Liquid chromatographic determination of the adenosine receptor agonist CGS 21680 in blood using on-line solid-phase extraction on a phenylboronic acid support and fluorescence detection
Publication Type:Journal Article
Source:J Chromatogr B Biomed Appl, Volume 658, Number 1, p.207-12 (1994)
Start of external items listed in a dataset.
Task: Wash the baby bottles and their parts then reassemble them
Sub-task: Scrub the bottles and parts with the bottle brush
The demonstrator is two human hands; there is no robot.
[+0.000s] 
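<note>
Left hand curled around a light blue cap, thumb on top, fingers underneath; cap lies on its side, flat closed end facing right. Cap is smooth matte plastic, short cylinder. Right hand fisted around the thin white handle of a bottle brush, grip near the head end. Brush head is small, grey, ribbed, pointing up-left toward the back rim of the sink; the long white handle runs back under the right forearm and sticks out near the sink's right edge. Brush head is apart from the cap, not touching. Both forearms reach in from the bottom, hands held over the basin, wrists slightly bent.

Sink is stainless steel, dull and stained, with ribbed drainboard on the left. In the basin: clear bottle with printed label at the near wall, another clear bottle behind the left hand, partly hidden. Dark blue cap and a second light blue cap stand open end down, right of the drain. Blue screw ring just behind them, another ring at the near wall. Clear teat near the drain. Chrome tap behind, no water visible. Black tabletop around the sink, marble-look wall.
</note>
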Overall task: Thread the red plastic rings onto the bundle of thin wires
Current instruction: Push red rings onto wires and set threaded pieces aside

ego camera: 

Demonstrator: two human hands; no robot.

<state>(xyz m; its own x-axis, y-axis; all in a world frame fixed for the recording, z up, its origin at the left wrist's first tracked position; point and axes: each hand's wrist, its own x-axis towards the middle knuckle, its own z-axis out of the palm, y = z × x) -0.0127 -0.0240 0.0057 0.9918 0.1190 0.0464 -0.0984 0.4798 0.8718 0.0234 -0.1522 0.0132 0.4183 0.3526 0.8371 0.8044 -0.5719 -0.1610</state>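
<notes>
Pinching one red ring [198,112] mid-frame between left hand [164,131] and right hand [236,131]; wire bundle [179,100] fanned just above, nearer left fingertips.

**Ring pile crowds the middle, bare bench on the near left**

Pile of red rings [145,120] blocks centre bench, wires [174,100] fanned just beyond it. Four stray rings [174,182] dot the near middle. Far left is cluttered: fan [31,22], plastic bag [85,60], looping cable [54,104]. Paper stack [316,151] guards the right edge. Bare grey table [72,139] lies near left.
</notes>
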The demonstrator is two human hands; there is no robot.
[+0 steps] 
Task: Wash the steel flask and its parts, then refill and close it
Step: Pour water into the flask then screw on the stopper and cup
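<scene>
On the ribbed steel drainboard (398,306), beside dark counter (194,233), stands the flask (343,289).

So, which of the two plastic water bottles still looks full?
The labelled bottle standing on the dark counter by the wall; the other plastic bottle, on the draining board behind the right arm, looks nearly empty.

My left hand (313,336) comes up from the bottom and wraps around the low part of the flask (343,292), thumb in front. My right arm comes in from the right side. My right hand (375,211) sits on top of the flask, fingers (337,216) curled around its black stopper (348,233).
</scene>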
Keywords:Acetates; Adenosine/*analogs; &; derivatives/blood/pharmacokinetics; Animals; *Boronic Acids; Chromatography; High Pressure Liquid/*methods/statistics; &; numerical data; Drug Monitoring; Hydrogen-Ion Concentration; Male; Phenethylamines/*blood/pharma
An analytical method is described for the selective determination of A1 or A2 adenosine receptor agonists in blood. By implementing solid-phase extraction using immobilized-phenylboronic acid (PBA) in sample pretreatment, all adenosine derivatives are retained via their intact cis-diol group. On-line desorption of the analytes from the PBA support to the C18 analytical column is performed by injection of a small plug of perchloric acid. Fluorescence and UV detection are employed for the different adenosine derivatives. The method is applied to the determination of 2-[p-(2-carboxyethyl)phenylethylamino]-5'-N- ethylcarboxyamidoadenosine (CGS 21680, I) in blood using fluorescence detection. The only off-line sample handling step is the extraction of blood with ethyl acetate and subsequent evaporation of the extraction solvent. The detection limit of the method was 0.25 ng (signal-to-noise ratio 3:1) and the determination limit for I in blood (pretreatment of 100 microliters) was 5 ng/ml. The method was validated and used to study the pharmacokinetics of I in rats.